In [16]:
from tqdm.notebook import tqdm_notebook
import pandas as pd
import os, time,json
import tmdbsimple as tmdb 
import os, json, math, time
FOLDER = "Data/"
os.makedirs(FOLDER, exist_ok=True)
os.listdir(FOLDER)

['title_basics.csv.gz', 'title_akas.csv.gz', 'title_ratings.csv.gz']

Define Your Functions
You should ultimately put any custom functions at the top of your notebook. You can first write them where you first use them in your project, but once you have the functions completed and tested, you should move their definitions to the top of your notebook after you import your packages.

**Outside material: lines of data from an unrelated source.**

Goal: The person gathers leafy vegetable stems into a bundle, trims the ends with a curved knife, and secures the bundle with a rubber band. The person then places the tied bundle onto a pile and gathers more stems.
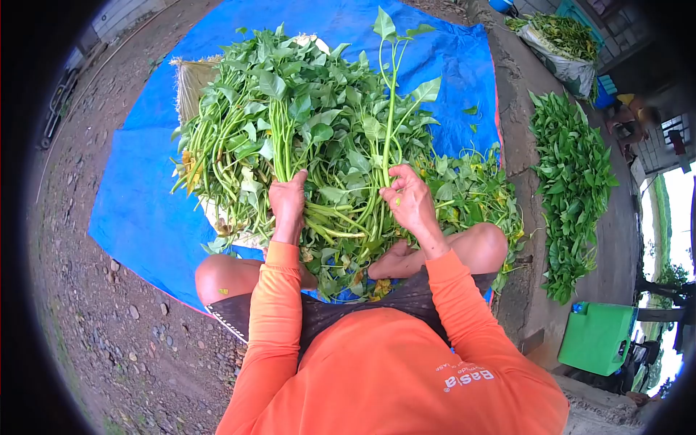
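Note:
A large heap of leafy water spinach (225, 127) lies in front of my crossed legs. My left hand (288, 201) is closed around the lower stems of an upright bunch of water spinach (281, 134). To its right, my right hand (410, 201) pinches a long water spinach stalk (391, 116) near its base. The stalk stands upright, with a few leaves at its top above the heap. Loose stems lie between my two hands. Part of each hand's grip is hidden by its own fingers.
The heap rests on a blue tarp (134, 196), with a sack edge (194, 87) showing at its left. Scattered leaves, some yellow (471, 192), lie by my right knee. Rightward are a row of leafy bunches (569, 188), a filled sack (562, 54) and a green jug (596, 337).

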Tool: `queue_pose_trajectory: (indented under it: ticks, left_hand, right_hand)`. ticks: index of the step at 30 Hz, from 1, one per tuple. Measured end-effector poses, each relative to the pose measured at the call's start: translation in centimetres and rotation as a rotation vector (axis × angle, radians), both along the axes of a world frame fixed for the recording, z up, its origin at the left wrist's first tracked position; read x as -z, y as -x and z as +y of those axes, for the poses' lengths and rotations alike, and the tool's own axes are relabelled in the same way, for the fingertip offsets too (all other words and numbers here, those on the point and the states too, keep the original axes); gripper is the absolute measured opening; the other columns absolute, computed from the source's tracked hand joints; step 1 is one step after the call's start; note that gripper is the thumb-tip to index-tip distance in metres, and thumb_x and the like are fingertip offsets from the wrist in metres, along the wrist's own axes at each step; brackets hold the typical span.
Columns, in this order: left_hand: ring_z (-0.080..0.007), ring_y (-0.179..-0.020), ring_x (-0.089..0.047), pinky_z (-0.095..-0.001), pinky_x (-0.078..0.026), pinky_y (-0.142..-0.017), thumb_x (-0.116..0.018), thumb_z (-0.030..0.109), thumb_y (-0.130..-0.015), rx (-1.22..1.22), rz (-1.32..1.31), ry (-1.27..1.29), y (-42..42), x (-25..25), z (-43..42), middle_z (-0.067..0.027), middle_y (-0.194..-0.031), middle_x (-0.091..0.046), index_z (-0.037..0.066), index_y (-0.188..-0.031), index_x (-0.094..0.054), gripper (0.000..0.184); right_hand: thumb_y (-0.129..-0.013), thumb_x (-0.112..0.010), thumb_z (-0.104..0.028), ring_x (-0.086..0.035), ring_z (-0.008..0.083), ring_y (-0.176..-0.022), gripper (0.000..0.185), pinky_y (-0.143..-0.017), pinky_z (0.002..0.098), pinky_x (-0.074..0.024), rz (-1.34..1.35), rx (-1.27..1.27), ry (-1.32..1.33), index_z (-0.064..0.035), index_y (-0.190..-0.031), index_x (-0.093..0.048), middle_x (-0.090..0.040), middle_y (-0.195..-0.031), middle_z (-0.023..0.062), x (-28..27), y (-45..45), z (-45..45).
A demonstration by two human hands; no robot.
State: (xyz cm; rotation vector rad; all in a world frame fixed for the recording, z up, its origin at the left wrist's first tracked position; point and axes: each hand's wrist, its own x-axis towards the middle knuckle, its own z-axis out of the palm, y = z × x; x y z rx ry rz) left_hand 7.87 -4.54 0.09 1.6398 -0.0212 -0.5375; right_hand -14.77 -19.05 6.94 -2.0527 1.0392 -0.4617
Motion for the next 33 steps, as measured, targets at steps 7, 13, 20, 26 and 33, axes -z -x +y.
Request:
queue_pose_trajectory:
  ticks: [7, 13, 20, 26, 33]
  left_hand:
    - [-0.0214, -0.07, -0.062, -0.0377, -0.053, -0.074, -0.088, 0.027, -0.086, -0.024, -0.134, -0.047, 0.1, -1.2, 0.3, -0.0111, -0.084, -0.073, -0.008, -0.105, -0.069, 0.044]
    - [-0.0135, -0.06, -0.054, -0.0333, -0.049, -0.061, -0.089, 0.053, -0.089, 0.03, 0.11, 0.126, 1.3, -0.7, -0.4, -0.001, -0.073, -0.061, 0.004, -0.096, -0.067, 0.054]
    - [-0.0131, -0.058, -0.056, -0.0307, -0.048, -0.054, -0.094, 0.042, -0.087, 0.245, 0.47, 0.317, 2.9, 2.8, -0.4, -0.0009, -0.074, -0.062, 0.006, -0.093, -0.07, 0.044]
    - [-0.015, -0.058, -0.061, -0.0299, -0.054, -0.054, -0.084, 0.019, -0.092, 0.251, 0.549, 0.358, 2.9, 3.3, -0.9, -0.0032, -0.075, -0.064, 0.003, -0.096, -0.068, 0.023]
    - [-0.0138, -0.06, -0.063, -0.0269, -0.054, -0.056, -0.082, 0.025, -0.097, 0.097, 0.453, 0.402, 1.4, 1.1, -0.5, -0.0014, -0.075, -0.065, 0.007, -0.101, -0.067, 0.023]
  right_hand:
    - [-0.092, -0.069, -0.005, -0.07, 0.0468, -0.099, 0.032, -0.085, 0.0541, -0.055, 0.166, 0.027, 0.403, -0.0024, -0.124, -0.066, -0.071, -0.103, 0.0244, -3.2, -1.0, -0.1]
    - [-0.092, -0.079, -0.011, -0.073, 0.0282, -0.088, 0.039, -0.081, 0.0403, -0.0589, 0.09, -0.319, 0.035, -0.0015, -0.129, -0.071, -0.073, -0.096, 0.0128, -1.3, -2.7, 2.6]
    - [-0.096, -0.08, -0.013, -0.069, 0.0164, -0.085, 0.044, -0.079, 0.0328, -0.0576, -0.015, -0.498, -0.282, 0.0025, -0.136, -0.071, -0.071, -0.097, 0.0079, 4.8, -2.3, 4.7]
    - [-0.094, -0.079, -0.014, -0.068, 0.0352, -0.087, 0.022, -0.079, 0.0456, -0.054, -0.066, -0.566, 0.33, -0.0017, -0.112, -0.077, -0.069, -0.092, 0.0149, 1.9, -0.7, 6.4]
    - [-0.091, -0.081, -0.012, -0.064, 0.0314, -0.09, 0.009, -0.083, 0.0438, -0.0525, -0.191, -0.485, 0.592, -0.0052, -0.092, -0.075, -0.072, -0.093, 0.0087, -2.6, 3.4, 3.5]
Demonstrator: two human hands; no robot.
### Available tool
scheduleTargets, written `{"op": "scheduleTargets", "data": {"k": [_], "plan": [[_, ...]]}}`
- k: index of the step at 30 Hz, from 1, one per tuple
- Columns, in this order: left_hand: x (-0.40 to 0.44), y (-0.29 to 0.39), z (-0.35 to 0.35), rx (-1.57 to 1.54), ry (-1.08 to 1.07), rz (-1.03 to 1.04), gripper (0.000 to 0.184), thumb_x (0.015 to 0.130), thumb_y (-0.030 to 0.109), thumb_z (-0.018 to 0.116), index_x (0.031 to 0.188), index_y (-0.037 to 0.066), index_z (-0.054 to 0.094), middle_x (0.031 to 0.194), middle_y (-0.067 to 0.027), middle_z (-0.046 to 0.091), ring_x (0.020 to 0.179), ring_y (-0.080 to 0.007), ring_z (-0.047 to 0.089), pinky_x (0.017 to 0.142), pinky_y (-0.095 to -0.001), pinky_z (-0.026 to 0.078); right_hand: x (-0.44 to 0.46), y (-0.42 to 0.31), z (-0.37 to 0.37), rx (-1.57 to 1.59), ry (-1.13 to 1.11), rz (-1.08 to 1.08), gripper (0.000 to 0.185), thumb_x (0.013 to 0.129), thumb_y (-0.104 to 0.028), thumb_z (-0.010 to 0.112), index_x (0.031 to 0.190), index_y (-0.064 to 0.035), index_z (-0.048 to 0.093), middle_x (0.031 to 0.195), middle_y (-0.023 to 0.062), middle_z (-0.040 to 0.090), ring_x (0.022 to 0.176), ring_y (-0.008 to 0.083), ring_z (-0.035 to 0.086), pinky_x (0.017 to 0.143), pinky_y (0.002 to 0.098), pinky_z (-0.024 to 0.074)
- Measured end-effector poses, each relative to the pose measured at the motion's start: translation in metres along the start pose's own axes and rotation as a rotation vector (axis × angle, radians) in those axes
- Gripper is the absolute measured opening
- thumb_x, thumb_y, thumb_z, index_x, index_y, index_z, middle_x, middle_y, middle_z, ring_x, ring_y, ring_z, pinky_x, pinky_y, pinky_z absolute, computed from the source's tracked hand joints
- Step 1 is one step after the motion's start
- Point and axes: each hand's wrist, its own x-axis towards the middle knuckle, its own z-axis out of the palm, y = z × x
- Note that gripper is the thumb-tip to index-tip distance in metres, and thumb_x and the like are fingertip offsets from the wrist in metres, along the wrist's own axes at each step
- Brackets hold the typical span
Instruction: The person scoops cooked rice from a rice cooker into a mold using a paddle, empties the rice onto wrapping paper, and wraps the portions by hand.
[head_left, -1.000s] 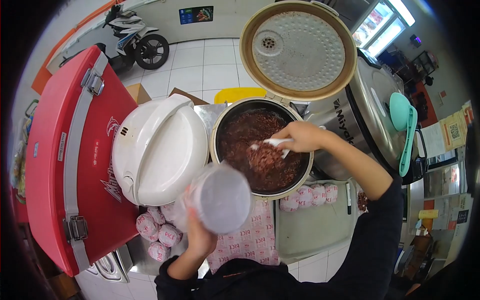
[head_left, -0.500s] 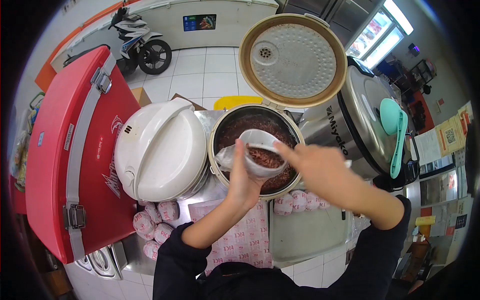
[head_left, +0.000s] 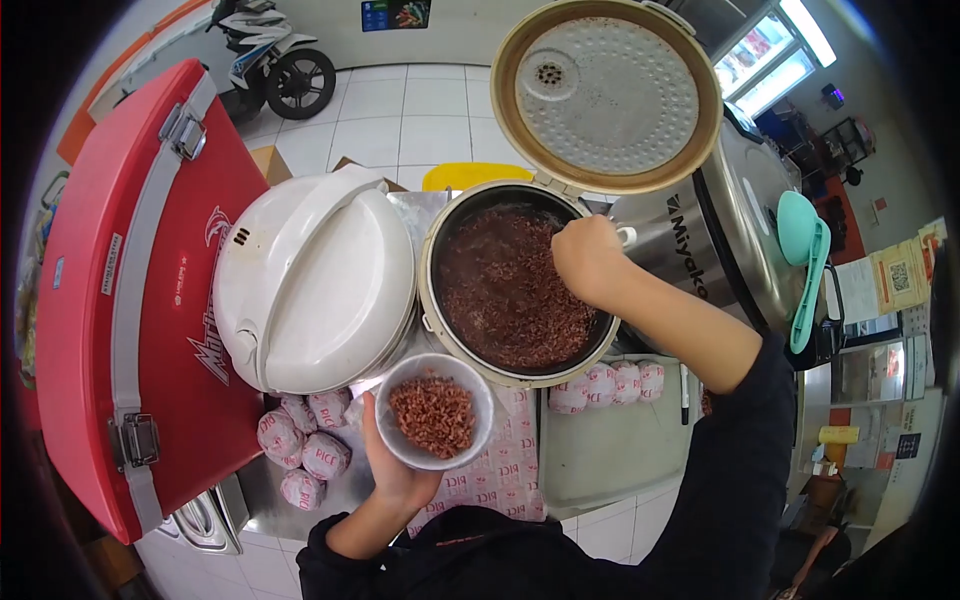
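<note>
In the head view, taking the open rice cooker (head_left: 527, 379) as landmark, "Miyako" reads down the steel cooker (head_left: 650, 220) to its right. "RICE" is printed in red on the wrapped bundles (head_left: 325, 455) below left of it, on the bundles in the tray (head_left: 615, 450) below right, and on the patterned sheet (head_left: 490, 480) straight below. The slanted lettering on the red box (head_left: 85, 300), far left of it, begins "Mar"; the smaller labels are illegible.

Half a second ago the white bowl (head_left: 482, 425) was over the cooker's mouth with the right hand (head_left: 588, 260) at its rim; now it is below left of the cooker, nearer the body, and the right hand is above the cooker's right side.

The bowl's mouth faces up at the camera, its base-to-rim axis running nearly along the line of sight, showing reddish rice (head_left: 432, 415) inside. The left hand (head_left: 398, 480) cups its side, fingers partly hidden. The right hand is curled closed around a white handle (head_left: 627, 237), whose other end is hidden.
</note>
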Motion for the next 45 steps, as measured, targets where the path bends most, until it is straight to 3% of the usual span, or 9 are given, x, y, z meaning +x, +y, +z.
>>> {"op": "scheduleTargets", "data": {"k": [8,13,16,20,26,31,34,38,45], "plan": [[0.006,-0.027,-0.040,-0.007,-0.045,-0.175,0.056,0.092,0.050,0.027,0.122,0.008,0.047,0.119,-0.0109,0.053,0.110,-0.0282,0.051,0.095,-0.0444,0.040,0.003,-0.009,0.043,0.140,0.097,-0.032,0.013,0.072,-0.012,0.057,0.071,-0.0085,0.069,0.075,0.0105,0.067,0.073,0.0230,0.066,0.059,0.0338,0.0511],[0.016,-0.030,-0.030,-0.126,-0.153,-0.230,0.057,0.091,0.051,0.029,0.124,0.008,0.047,0.121,-0.0124,0.052,0.111,-0.0295,0.050,0.098,-0.0454,0.038,-0.035,-0.018,0.057,-0.017,0.473,-0.337,0.017,0.074,-0.013,0.056,0.086,-0.0039,0.063,0.067,0.0096,0.063,0.065,0.0212,0.065,0.053,0.0334,0.0491],[0.012,-0.021,-0.033,-0.167,-0.198,-0.219,0.059,0.090,0.053,0.030,0.125,0.008,0.046,0.123,-0.0130,0.051,0.113,-0.0305,0.049,0.098,-0.0465,0.037,-0.043,-0.008,0.043,0.011,0.407,-0.426,0.026,0.078,-0.012,0.052,0.102,-0.0048,0.059,0.070,0.0075,0.059,0.061,0.0214,0.062,0.050,0.0352,0.0464],[0.015,-0.011,-0.042,-0.123,-0.239,-0.138,0.061,0.092,0.052,0.027,0.129,0.005,0.040,0.127,-0.0155,0.047,0.117,-0.0316,0.046,0.100,-0.0472,0.035,-0.024,0.020,0.026,0.305,0.081,-0.208,0.020,0.073,-0.022,0.065,0.086,-0.0076,0.067,0.069,0.0128,0.064,0.068,0.0274,0.065,0.059,0.0390,0.0506],[0.032,-0.009,-0.033,-0.040,-0.187,-0.154,0.062,0.089,0.055,0.031,0.126,0.007,0.045,0.124,-0.0138,0.050,0.113,-0.0313,0.049,0.098,-0.0471,0.037,0.007,-0.001,0.040,0.566,0.147,-0.427,0.032,0.071,-0.028,0.067,0.100,-0.0131,0.066,0.072,0.0144,0.064,0.070,0.0314,0.063,0.063,0.0405,0.0494],[0.026,-0.005,-0.036,-0.098,-0.225,-0.152,0.061,0.091,0.052,0.028,0.128,0.005,0.042,0.127,-0.0153,0.048,0.116,-0.0318,0.046,0.100,-0.0471,0.035,-0.025,0.022,-0.022,0.260,0.124,-0.112,0.018,0.074,-0.025,0.065,0.084,-0.0109,0.067,0.074,0.0141,0.065,0.070,0.0295,0.064,0.063,0.0407,0.0507],[0.024,-0.007,-0.038,-0.111,-0.239,-0.145,0.061,0.091,0.052,0.029,0.128,0.005,0.042,0.127,-0.0153,0.047,0.116,-0.0319,0.046,0.100,-0.0471,0.035,-0.041,0.012,-0.033,0.344,0.201,-0.154,0.007,0.063,-0.012,0.065,0.067,-0.0061,0.067,0.067,0.0137,0.064,0.067,0.0275,0.065,0.060,0.0385,0.0515],[0.019,-0.011,-0.031,-0.102,-0.300,-0.137,0.062,0.091,0.053,0.028,0.129,0.005,0.041,0.127,-0.0152,0.047,0.117,-0.0320,0.046,0.100,-0.0470,0.035,-0.015,-0.029,0.007,0.309,-0.007,-0.303,0.008,0.062,-0.008,0.063,0.069,-0.0066,0.068,0.069,0.0148,0.065,0.068,0.0281,0.066,0.060,0.0382,0.0520],[0.010,-0.001,-0.036,-0.031,-0.182,-0.121,0.063,0.089,0.055,0.031,0.126,0.006,0.044,0.123,-0.0140,0.050,0.112,-0.0317,0.049,0.098,-0.0477,0.038,-0.012,-0.029,0.006,0.156,0.228,-0.281,0.008,0.066,-0.012,0.061,0.067,-0.0076,0.068,0.067,0.0124,0.065,0.065,0.0251,0.066,0.056,0.0362,0.0507]]}}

You will need your function to get the movie rating from the prior lesson, as well as the new function below: write_json. This is a modified version of a function from https://www.geeksforgeeks.org/append-to-json-file-using-python/. Notice that the original source link is included in the function's docstring to give proper credit to the original authors.

In [2]:
def write_json(new_data, filename): 
    """Appends a list of records (new_data) to a json file (filename). 
    Adapted from: https://www.geeksforgeeks.org/append-to-json-file-using-python/"""  
    
    with open(filename,'r+') as file:
        # First we load existing data into a dict.
        file_data = json.load(file)
        ## Choose extend or append
        if (type(new_data) == list) & (type(file_data) == list):
            file_data.extend(new_data)
        else:
             file_data.append(new_data)
        # Sets file's current position at offset.
        file.seek(0)
        # convert back to json.
        json.dump(file_data, file)

Load in the Title Basics data
You need to read in the filtered dataframe you created based on the specification of Project 3 Part 1.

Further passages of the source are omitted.